The university has “sole and absolute discretion to determine and carry out all selection, research, scholarship, teaching, and service at the school,” Turchi said in an email. “While the school committed to increase our faculty and name the school, any suggestion that any donor or third party had oversight over who was hired is inaccurate and factually unfounded.”
Since joining the faculty in 2018, Gorsuch has regularly taught in Padua, Italy, where George Mason officials paid for his airfare, which cost $8,313 in 2022, and an apartment that cost $5,359 to rent, records show. Side trips paid for by the school included trips to Bologna, a culinary destination city, as well as nearby Venice, known for its palazzos, architecture and canals.
In 2021, Gorsuch taught his course in Reykjavik, Iceland, where Justice Elena Kagan, nominated by President Barack Obama, joined him. Though Kagan taught for one day, the school covered the cost of her travel and lodging for her nearly weeklong stay.
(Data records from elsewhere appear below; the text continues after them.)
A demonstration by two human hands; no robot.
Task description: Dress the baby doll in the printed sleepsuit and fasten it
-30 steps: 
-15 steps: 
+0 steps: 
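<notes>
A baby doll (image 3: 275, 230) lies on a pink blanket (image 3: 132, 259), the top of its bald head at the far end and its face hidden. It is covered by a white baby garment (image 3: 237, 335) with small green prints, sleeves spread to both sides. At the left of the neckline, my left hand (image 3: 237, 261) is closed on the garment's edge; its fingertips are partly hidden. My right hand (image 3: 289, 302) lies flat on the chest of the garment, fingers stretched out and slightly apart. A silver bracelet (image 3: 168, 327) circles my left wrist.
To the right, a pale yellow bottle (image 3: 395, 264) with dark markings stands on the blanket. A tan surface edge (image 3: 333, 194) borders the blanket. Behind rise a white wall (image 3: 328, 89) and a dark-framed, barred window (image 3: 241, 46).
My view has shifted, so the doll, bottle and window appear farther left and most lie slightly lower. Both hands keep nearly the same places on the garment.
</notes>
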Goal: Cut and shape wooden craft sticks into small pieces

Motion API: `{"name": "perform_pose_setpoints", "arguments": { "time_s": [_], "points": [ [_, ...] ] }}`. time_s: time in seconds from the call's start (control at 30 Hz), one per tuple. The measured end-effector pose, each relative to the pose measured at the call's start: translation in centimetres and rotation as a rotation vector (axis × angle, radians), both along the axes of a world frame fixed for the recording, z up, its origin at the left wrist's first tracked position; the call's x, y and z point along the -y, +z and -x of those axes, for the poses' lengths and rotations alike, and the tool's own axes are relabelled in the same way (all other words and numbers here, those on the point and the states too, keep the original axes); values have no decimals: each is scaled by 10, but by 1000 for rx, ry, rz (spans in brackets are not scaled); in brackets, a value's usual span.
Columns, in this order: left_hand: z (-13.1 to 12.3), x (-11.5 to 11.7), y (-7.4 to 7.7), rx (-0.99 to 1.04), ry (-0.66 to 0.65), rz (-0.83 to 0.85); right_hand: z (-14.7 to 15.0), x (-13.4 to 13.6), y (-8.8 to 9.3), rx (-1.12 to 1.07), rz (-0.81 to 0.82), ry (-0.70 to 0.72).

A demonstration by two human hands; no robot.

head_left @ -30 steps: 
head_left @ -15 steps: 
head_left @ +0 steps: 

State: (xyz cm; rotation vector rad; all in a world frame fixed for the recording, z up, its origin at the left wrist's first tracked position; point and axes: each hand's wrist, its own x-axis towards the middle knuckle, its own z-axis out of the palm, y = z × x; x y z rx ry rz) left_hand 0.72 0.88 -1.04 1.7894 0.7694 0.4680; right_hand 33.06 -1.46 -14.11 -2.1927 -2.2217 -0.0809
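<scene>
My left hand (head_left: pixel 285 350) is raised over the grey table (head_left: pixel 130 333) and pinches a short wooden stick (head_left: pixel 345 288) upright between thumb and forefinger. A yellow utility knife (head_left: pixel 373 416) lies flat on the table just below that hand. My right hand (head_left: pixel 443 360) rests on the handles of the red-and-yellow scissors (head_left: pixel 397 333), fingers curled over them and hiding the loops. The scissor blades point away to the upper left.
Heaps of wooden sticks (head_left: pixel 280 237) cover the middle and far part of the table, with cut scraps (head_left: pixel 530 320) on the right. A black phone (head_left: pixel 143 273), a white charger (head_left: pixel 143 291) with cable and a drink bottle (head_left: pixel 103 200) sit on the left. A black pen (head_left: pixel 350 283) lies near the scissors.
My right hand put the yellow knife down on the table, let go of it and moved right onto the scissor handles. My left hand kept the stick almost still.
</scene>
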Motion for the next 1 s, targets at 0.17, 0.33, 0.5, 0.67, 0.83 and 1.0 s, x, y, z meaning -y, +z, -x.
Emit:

Kavanaugh, meanwhile, taught outside London in 2019, staying near Runnymede, where the Magna Carta was signed, records show. Documents detailing the cost of the trip were not included in records provided by the school, many of which were redacted. After teaching from a western Pennsylvania resort at the height of the coronavirus pandemic in 2020, Kavanaugh taught a short summer course at the school’s Virginia campus, followed by a three-day course there in 2022, which paid $16,895, records show.
But soon he resumed teaching abroad.
This year, Kavanaugh, as well as Justice Amy Coney Barrett, another Trump nominee, co-taught weeklong classes abroad through the University of Notre Dame’s London Law Program.
Like other private schools that have hosted the justices abroad, Notre Dame is not subject to public records laws, and school officials declined to comment.